TASK DIRECTIONS.
What this exercise calls for is an exact copy of the data.

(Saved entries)
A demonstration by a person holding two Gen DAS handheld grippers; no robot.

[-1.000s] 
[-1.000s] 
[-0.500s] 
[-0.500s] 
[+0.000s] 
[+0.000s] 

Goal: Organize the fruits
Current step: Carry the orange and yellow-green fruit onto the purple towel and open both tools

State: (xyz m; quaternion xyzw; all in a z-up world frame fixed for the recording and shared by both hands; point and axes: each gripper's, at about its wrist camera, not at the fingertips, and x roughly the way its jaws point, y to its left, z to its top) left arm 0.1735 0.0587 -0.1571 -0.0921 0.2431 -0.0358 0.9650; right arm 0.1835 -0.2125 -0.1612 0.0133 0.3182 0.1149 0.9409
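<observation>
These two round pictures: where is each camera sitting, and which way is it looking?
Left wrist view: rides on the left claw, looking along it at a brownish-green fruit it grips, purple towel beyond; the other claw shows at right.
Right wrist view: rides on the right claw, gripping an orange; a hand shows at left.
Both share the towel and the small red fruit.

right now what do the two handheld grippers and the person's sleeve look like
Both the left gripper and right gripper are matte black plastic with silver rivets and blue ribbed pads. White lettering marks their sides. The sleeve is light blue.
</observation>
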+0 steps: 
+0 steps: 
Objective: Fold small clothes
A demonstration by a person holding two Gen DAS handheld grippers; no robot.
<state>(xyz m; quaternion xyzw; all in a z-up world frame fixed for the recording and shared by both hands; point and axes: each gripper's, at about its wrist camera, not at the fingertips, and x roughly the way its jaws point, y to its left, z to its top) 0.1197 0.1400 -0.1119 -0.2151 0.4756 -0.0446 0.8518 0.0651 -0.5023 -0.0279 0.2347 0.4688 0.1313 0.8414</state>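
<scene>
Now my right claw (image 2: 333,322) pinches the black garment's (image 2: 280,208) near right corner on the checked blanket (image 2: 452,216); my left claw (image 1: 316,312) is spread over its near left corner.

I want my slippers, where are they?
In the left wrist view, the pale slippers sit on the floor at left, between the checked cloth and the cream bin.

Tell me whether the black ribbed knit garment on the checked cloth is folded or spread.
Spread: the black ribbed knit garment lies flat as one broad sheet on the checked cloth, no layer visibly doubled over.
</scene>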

ANSWER TO THIS EXERCISE.
A demonstration by a person holding two Gen DAS handheld grippers; no robot.

[-1.000s] 
[-1.000s] 
[-0.500s] 
[-0.500s] 
[+0.000s] 
[+0.000s] 

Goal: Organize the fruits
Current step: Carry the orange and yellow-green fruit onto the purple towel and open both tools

State: (xyz m; quaternion xyzw; all in a z-up world frame fixed for the recording and shared by both hands; point and axes: each gripper's, at about its wrist camera, not at the fingertips, and x roughly the way its jaws point, y to its left, z to its top) left arm 0.1735 0.0587 -0.1571 -0.0921 0.2431 -0.0358 0.9650; right arm 0.1835 -0.2125 -0.1612 0.0133 0.3182 0.1149 0.9409
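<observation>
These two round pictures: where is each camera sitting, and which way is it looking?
Left wrist view: rides on the left claw, looking along it at a brownish-green fruit it grips, purple towel beyond; the other claw shows at right.
Right wrist view: rides on the right claw, gripping an orange; a hand shows at left.
Both share the towel and the small red fruit.

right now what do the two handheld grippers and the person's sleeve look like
Both the left gripper and right gripper are matte black plastic with silver rivets and blue ribbed pads. White lettering marks their sides. The sleeve is light blue.
</observation>
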+0 steps: 
+0 steps: 
Objective: Fold small clothes
A demonstration by a person holding two Gen DAS handheld grippers; no robot.
<state>(xyz m; quaternion xyzw; all in a z-up world frame fixed for the recording and shared by both hands; point and axes: each gripper's, at about its wrist camera, not at the fingertips, and x roughly the way its jaws point, y to its left, z to its top) 0.1197 0.1400 -0.1119 -0.2151 0.4756 -0.0446 0.8518 0.0651 -0.5023 -0.0279 0.2347 0.4688 0.1313 0.8414</state>
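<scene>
Now my right claw (image 2: 333,322) pinches the black garment's (image 2: 280,208) near right corner on the checked blanket (image 2: 452,216); my left claw (image 1: 316,312) is spread over its near left corner.

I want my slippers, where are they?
In the left wrist view, the pale slippers sit on the floor at left, between the checked cloth and the cream bin.

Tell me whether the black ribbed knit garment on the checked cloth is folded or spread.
Spread: the black ribbed knit garment lies flat as one broad sheet on the checked cloth, no layer visibly doubled over.
</scene>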

The full output has already been given.